The general problem of coordination can be reduced, for a market economy, into a number of fairly distinct special problems. First, we will outline these problems, and then proceed in subsequent sections to discuss how these problems are solved by the market.
1. The economy must somehow or other develop a system of “priorities” governing what goods and services should be produced. Resources are clearly insufficient to produce everything that the participants would like to enjoy. There must be some way to decide on the kinds and quantities of products to which resources should be allocated; this involves the notion of “priorities.” If Mr. Smith wants a new coat, and Mrs. Jones wants a new dress, then there must be some method of ranking these two wants so as to guide producers in making their decisions as to what to produce. If one viewed society as having wants that, in principle, can be ranked on a single scale of absolute “importance,” then this problem would be simply that of discovering this ranking. Such a view of things recognizes the possibility of declaring Mr. Smith’s need for a coat to be somehow or other more or less “urgent” from the standpoint of society than Mrs. Jones’s need for a dress. Efficiency in the operation of the economy requires that, in this view of things, the system find out which want is the more urgent and then direct producers to give it corresponding priority.
But even when it has become clear that no objective way exists of determining the relative importance of the wants of different individuals “from the point of view of society” in any such absolute sense (if any meaning at all can be attached to this term), the problem of ranking must and can be solved.

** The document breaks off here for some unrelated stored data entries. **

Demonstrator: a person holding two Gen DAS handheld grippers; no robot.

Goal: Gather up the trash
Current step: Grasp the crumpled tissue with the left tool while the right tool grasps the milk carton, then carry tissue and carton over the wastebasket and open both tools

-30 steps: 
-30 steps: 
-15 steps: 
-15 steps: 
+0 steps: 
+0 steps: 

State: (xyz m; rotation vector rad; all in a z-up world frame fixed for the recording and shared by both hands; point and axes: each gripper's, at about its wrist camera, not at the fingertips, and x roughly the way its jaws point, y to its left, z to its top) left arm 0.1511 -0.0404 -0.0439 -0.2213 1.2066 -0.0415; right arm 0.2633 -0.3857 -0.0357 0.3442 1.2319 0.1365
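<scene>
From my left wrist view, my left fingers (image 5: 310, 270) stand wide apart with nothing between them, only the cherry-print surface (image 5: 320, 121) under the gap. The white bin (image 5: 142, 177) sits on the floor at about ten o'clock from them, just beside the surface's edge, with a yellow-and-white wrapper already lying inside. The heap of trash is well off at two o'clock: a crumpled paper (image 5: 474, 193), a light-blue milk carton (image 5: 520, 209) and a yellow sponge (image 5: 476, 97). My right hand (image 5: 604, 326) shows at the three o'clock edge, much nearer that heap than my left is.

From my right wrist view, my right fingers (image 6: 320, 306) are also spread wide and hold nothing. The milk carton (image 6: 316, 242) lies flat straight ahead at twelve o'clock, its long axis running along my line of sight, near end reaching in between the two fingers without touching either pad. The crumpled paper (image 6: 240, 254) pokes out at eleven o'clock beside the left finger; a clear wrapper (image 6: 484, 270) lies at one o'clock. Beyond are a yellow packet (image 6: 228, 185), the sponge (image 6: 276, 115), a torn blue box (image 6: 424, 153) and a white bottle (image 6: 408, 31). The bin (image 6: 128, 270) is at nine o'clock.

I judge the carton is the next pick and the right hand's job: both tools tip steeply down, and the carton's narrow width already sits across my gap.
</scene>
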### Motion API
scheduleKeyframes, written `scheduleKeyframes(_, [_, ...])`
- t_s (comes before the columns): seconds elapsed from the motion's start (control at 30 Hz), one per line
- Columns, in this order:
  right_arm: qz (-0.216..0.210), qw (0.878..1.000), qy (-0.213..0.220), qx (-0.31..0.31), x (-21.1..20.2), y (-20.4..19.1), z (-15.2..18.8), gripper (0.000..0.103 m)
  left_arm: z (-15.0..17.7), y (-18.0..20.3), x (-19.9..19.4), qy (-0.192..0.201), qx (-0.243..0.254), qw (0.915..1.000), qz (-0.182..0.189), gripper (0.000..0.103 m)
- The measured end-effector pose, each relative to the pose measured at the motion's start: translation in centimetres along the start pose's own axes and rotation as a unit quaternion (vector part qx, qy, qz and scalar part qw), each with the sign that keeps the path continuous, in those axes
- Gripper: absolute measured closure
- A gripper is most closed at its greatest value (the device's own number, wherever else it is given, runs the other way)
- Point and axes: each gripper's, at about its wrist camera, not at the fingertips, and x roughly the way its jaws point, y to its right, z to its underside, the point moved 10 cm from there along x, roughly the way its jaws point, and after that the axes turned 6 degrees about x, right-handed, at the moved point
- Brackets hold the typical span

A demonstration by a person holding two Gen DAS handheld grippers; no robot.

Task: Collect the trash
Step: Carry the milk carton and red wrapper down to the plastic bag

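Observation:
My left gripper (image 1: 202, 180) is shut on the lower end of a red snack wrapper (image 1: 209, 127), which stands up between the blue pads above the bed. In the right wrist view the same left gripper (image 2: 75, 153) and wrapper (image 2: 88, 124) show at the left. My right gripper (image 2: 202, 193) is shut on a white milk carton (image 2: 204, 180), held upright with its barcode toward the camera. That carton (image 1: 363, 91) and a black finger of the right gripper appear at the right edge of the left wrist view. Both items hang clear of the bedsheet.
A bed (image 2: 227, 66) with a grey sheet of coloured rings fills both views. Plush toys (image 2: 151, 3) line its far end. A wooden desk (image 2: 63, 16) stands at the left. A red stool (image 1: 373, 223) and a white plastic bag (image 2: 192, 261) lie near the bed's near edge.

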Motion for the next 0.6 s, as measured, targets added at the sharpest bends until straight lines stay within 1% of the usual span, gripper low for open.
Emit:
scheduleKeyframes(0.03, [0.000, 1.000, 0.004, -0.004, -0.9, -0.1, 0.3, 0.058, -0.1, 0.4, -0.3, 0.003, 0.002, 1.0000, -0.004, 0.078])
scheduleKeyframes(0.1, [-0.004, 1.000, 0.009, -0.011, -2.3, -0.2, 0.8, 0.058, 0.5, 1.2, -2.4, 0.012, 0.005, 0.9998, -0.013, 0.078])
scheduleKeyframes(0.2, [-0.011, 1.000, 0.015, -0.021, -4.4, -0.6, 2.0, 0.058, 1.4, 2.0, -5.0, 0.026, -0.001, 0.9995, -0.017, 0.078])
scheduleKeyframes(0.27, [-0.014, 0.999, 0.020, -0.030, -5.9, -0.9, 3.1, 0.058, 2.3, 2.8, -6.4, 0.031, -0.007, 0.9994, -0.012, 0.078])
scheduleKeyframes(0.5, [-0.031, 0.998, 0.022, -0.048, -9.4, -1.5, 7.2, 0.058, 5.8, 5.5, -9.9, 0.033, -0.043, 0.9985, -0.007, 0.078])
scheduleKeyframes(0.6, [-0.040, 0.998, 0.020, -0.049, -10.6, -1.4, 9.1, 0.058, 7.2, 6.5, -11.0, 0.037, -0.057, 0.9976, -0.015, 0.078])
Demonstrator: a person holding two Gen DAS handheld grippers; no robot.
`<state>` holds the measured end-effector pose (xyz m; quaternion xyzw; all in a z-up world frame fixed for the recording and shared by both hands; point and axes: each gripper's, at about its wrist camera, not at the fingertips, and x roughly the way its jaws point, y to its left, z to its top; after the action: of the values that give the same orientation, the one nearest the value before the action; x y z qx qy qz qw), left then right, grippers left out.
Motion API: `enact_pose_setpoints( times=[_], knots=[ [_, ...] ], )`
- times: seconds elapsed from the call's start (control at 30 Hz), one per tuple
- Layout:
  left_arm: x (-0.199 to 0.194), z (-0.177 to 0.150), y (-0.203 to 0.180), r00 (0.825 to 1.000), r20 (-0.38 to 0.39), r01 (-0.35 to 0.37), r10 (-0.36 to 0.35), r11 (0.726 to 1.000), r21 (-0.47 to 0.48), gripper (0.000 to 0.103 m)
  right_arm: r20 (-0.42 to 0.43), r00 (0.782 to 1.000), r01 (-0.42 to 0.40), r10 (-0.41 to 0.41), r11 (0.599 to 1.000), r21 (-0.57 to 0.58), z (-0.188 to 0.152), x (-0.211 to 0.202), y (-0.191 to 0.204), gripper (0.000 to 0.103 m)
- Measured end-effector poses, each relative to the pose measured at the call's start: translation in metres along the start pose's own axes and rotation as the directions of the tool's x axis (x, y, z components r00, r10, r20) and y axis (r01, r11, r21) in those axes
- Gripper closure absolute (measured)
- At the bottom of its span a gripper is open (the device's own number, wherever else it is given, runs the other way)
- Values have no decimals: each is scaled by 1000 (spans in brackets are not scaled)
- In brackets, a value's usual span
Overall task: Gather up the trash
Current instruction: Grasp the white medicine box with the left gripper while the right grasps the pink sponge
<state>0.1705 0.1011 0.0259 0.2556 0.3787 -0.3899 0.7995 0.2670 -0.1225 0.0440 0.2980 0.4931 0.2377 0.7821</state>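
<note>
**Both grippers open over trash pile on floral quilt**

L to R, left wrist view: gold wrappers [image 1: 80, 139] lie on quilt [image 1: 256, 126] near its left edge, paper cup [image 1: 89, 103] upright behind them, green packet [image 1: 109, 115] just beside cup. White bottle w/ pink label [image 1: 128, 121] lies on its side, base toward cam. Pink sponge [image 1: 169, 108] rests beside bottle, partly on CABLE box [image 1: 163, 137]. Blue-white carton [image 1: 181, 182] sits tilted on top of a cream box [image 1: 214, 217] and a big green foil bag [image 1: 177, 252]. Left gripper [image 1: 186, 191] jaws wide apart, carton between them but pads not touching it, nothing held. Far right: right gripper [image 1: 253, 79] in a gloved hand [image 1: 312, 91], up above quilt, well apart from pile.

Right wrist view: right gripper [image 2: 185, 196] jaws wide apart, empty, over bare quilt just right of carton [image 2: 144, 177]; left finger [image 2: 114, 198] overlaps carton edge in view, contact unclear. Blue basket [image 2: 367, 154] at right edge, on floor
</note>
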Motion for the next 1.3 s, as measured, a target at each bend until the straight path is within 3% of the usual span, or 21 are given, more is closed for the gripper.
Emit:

For participation in a market economy to be attractive, individuals must be assured that some reasonably satisfactory—and definite—method will be used to assign priorities to the wants of all the different participants. From the point of view of coordination, participants must be assured that the decision of any individual entrepreneur to produce a given commodity is consistent with this priority system. The priority system used need not be able to lay claim to the achievement of ultimate justice or fairness. Participants must merely be convinced that the degrees of importance that the market attaches to different wants are such as to make the market system profitable from their own individual points of view.3
2. A second problem of coordination relates to the way resources are combined to produce those goods or services to which priority in production has somehow been assigned. Once it has been decided that a certain good is to be produced, the next step is to decide on the method of production to be used. Very often there are a number of different methods of production that are technically capable of yielding a desired commodity. Drinking water can be brought from the mountains or extracted from the sea. The economic system requires a device that will guide the producer of the commodity to use the most efficient method of production—efficiency in production being measured with respect to the economy as a whole. The “correct” method of production means the correct combination of resources. The correct combination of resources used to produce a given commodity will leave as a remainder, out of the entire available stock of resources, that body of resources able to produce the greatest quantity of goods in their order of priority. In other words, production is carried on efficiently, from the viewpoint of society, when it interferes least with the rest of production.
Clearly, with innumerable producers making independent decisions as to production techniques, the economy must coordinate these decisions so as to ensure that each producer uses those resources least needed elsewhere in the economy. Just as products can be produced in different ways, so resources can be used to produce different products. It is in the interest of each market participant that each unit of each resource be directed toward the production of that product where it will be used most efficiently—in the sense stated above.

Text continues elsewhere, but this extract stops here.